Vielleicht wäre es besser, stattdessen einfach nur festzustellen, daß die Regierungsmitglieder mitsamt ihren Anhängen ungeeignet für ihre Ämter sind.
Jörg Prüß
Was kann man von jemandem erwarten der NSA und NSU nicht auseinander halten kann, wie vor einigen Monaten auf einer Pressekonferenz!
Tobias Droste
Wer hat noch das Gefühl, dass dieser Mann NICHT Deutsche Interessen vertritt?
Der Sizilianer
Glückwunsch, Herr Range: Dank Ihnen erleben wir hier und heute eine ganz neue Qualität des Drei-Äffchen-Prinzips.
"Die Stellung des Generalbundesanwalts beim Bundesgerichtshof weist eine statusrechtliche Besonderheit auf.
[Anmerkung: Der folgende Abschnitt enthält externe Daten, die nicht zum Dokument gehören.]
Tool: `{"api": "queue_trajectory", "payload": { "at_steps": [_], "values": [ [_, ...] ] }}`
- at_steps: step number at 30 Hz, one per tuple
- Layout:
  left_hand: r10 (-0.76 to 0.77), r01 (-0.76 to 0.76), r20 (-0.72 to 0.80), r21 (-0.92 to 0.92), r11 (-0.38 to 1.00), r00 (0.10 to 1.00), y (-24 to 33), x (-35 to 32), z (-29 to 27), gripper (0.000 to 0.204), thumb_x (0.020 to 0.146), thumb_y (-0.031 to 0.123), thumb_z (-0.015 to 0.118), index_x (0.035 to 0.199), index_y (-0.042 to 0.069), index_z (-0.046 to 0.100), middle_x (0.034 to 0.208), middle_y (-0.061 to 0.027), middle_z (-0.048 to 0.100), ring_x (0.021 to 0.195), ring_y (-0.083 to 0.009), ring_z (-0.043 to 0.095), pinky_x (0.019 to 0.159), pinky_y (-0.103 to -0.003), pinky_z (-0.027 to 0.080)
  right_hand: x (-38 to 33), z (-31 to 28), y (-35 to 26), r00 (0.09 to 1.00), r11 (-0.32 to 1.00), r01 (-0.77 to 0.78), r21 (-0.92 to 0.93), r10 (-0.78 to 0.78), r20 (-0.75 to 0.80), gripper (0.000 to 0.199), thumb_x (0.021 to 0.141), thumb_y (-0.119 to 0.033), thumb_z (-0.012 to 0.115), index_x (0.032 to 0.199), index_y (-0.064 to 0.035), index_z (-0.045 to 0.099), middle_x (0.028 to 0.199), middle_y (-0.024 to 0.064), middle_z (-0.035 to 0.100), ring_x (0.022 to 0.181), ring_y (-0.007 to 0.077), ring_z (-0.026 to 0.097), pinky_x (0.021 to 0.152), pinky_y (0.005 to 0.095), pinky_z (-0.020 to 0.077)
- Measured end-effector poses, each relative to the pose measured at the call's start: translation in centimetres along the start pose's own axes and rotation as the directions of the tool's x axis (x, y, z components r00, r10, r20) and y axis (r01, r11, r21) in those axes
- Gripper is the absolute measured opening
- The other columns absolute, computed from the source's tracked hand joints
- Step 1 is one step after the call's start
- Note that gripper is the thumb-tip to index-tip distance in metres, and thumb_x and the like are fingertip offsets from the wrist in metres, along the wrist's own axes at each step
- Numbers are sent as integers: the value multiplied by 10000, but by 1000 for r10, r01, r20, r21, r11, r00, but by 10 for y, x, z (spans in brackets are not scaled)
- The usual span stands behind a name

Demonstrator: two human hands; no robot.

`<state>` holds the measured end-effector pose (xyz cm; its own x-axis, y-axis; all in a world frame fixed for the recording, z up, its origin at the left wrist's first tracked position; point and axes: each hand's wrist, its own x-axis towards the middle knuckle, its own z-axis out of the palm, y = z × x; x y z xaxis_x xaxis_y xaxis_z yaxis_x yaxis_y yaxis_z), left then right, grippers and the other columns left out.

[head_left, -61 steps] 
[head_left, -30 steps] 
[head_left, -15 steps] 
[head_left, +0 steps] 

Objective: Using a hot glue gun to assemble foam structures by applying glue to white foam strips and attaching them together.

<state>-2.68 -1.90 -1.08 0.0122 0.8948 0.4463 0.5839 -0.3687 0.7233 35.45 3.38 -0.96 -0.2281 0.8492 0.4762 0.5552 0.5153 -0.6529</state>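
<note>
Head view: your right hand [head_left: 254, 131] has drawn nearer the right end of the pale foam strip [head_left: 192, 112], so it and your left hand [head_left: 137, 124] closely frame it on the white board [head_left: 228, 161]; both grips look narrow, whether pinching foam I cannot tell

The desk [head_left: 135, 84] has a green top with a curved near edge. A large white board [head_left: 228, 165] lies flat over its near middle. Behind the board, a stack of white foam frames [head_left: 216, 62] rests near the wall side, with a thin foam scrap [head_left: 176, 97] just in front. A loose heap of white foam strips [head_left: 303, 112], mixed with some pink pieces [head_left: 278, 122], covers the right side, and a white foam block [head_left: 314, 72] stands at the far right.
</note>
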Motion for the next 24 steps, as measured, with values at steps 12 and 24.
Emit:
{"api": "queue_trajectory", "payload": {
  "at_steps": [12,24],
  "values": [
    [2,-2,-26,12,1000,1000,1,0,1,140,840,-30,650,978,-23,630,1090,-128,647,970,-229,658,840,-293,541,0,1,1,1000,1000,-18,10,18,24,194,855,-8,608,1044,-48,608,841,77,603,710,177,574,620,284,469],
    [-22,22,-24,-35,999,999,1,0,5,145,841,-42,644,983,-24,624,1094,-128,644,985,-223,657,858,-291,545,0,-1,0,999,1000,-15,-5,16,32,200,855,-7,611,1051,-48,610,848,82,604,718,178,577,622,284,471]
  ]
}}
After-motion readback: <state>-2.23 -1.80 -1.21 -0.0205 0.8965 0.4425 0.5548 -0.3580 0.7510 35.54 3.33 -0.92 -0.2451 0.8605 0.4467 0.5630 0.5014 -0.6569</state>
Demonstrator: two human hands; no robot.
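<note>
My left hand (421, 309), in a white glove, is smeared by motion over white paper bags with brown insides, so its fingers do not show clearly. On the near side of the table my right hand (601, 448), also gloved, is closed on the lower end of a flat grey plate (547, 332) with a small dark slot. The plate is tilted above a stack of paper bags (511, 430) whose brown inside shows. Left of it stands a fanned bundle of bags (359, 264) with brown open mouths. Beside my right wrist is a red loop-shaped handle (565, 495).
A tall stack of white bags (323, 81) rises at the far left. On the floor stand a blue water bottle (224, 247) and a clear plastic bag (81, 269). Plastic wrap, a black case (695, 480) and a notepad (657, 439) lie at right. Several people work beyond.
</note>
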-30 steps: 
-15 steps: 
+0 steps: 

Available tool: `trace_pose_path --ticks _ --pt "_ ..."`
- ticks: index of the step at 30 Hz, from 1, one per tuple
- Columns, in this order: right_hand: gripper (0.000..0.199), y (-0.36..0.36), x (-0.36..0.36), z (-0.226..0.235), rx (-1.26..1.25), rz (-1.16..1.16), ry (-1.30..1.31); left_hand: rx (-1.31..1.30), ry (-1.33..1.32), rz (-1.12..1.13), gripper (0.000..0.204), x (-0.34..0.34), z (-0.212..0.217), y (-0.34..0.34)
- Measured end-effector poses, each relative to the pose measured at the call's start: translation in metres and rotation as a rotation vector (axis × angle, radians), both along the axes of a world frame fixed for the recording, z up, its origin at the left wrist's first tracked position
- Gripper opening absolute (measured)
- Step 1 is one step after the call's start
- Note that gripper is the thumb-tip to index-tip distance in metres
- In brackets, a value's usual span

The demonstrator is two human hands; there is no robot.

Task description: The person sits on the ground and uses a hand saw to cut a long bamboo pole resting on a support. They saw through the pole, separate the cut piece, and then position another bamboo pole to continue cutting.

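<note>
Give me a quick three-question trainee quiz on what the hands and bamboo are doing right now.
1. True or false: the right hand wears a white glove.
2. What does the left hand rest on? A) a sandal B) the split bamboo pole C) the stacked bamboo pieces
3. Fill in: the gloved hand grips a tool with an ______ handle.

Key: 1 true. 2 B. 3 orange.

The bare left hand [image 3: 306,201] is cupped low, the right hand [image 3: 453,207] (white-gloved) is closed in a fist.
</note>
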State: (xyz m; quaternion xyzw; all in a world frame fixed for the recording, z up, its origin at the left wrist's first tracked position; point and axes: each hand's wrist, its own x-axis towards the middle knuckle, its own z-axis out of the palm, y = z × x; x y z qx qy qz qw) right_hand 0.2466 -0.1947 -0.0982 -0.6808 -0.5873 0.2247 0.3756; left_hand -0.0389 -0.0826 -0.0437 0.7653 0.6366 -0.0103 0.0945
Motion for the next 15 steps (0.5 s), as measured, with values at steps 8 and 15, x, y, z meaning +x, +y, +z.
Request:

Der Generalbundesanwalt ist "politischer Beamter" (§ 54 Abs. 1 Nr. 5 BBG). Die beamtenrechtlichen Bestimmungen sehen vor, dass er sich in Erfüllung seiner Aufgaben in fortdauernder Übereinstimmung mit den für ihn einschlägigen grundlegenden kriminalpolitischen Ansichten und Zielsetzungen der Regierung befindet. Er kann jederzeit ohne nähere Begründung in den einstweiligen Ruhestand versetzt werden."
Quelle: https://www.generalbundesanwalt.de/de/stellung.php
mowgli
@Der Sizilianer Ganz genau dafür liebe ich das Internet! Danke, SIZILIANER. Nun sollte eigentlich auch dem letzten Trottel klar sein, wieso ausgerechnet in diesem Fall noch vor der Ermittlung der Beweis vorgelegt werden soll.
Jared J. Myers
Interessant. "Gerichtsfeste Beweise" verlangen, bevor man zu ermitteln beginnt - mit dieser Philosophie kann man alle Spurensicherungs-Spezialisten und Forensiker 'rausschmeißen und damit viel Geld sparen.
KarlM
"gerichtsfeste Beweise"?
Soll der GBA diese doch erstmal im Verfahren gegen die Z. beibringen!